Please copy every line of the data in which the string "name" appears.

INFORMATION SUPPLIED:
────

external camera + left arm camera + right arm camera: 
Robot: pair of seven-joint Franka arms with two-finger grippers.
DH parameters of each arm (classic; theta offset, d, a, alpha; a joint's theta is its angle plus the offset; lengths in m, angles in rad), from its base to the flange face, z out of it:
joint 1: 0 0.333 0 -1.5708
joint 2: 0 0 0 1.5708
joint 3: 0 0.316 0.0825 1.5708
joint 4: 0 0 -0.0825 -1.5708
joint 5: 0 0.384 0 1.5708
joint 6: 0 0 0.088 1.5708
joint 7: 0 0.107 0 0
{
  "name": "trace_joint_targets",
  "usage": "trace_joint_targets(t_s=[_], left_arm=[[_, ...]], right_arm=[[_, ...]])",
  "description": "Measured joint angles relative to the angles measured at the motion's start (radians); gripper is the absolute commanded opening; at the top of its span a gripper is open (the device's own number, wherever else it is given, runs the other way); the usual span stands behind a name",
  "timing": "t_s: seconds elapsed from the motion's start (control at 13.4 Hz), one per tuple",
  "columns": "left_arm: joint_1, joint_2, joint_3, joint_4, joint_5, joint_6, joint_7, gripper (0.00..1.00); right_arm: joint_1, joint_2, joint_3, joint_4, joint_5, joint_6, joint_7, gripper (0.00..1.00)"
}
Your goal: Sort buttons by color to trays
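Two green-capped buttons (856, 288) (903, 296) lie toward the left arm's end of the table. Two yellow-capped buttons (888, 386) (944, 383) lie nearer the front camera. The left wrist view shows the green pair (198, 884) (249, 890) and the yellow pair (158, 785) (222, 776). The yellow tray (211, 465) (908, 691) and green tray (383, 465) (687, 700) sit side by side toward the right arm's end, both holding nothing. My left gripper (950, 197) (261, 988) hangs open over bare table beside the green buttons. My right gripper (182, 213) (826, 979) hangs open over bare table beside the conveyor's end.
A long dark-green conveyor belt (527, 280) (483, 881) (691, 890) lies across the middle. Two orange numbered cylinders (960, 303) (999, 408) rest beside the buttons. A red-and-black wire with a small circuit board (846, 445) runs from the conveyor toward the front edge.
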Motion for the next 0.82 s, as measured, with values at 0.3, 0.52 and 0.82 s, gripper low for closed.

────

SOLUTION FOR THIS PROBLEM:
  "name": "trace_joint_targets",
  "description": "Measured joint angles relative to the angles measured at the motion's start (radians); gripper is the absolute commanded opening; at the top of its span a gripper is open (the device's own number, wherever else it is given, runs the other way); the usual span stands behind a name",

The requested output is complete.